Aim of the task:
Every line in the following data that has "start" counts toward the total; state that total alone.

====== Material to process

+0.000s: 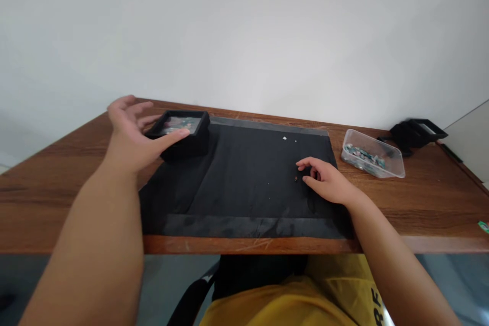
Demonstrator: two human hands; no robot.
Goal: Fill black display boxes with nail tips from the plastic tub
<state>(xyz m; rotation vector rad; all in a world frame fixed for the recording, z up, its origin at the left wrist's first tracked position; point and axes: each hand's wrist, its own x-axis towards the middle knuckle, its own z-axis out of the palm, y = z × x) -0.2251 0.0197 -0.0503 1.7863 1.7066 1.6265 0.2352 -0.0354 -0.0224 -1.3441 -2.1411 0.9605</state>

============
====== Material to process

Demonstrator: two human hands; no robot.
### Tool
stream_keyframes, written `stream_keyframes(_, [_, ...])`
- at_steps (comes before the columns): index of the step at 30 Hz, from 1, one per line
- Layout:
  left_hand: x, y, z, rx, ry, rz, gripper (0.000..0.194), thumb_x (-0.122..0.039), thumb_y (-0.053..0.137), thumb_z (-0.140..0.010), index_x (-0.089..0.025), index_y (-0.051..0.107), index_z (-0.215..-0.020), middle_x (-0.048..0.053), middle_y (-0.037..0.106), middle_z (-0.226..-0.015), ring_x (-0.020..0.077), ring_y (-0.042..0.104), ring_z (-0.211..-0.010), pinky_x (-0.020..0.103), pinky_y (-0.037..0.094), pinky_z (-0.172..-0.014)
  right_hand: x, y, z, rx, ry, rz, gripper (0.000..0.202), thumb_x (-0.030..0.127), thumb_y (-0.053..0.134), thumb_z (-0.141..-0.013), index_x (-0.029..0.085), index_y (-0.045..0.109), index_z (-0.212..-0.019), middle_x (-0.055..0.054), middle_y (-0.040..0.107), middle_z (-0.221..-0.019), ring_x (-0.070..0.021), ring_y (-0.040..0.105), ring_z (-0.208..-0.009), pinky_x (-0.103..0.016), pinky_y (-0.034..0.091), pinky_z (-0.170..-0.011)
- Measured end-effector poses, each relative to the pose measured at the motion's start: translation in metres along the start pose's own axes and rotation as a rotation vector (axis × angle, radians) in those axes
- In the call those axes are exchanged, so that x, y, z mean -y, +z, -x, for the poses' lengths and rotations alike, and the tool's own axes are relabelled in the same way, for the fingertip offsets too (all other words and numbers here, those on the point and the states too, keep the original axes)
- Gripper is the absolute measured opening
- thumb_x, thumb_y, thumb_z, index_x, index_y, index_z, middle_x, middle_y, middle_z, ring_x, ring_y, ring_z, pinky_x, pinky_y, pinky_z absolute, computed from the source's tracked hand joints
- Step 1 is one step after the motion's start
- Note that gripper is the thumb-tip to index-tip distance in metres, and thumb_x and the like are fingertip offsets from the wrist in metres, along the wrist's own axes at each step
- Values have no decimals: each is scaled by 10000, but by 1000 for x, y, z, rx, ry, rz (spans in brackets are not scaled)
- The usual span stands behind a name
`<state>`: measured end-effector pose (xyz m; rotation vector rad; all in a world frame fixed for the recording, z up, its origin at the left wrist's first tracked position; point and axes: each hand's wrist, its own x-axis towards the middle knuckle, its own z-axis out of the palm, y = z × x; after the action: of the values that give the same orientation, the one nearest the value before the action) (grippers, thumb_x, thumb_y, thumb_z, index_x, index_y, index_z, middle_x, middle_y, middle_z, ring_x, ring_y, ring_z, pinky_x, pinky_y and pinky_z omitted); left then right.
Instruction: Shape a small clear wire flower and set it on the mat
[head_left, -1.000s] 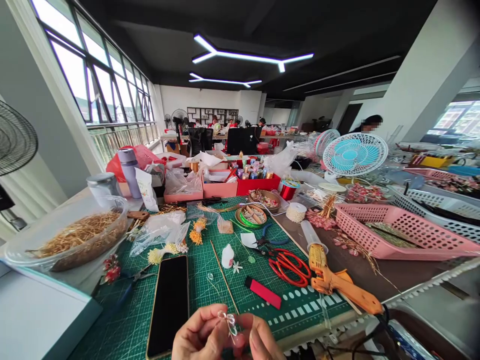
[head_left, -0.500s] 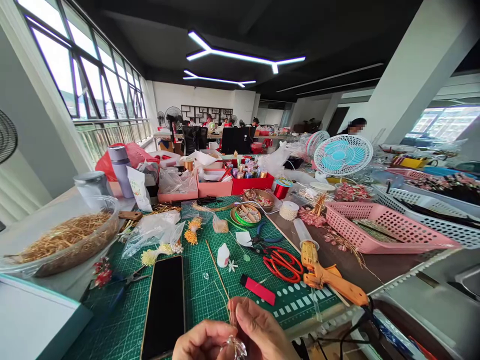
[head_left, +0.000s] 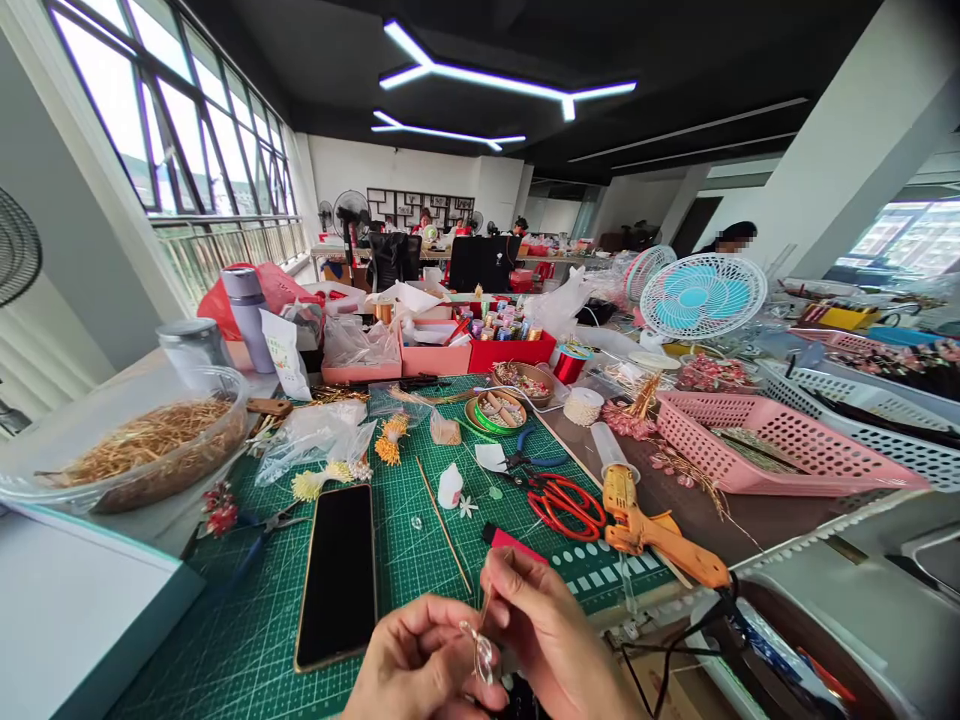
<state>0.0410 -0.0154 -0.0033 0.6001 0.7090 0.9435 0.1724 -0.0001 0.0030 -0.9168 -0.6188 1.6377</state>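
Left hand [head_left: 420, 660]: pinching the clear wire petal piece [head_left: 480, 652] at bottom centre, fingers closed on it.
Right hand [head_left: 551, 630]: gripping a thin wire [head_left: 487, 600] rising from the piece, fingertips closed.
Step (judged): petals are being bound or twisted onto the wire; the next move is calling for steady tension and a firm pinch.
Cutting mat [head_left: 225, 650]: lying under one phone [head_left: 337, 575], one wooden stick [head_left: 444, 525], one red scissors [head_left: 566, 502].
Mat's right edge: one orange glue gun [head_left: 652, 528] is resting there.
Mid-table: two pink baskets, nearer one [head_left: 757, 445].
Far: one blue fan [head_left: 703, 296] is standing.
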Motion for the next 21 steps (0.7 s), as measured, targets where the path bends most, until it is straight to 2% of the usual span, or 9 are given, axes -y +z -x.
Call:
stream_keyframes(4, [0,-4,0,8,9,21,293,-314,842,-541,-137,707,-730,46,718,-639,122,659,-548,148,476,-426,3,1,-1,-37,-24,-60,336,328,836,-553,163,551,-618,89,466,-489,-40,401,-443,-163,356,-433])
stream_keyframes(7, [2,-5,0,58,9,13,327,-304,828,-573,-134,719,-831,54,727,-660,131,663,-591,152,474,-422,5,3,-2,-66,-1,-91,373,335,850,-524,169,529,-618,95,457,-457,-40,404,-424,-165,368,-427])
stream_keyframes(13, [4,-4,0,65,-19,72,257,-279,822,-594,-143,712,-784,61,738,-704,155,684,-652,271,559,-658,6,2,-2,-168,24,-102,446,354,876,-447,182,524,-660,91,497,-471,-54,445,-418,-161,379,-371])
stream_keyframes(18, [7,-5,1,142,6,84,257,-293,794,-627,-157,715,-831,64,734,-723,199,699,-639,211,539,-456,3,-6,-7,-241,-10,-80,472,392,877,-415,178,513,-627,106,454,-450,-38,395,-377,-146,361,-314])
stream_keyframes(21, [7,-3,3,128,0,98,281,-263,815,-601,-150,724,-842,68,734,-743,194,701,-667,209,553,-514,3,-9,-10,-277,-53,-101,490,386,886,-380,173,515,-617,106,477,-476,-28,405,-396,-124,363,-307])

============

Solution to this task:
2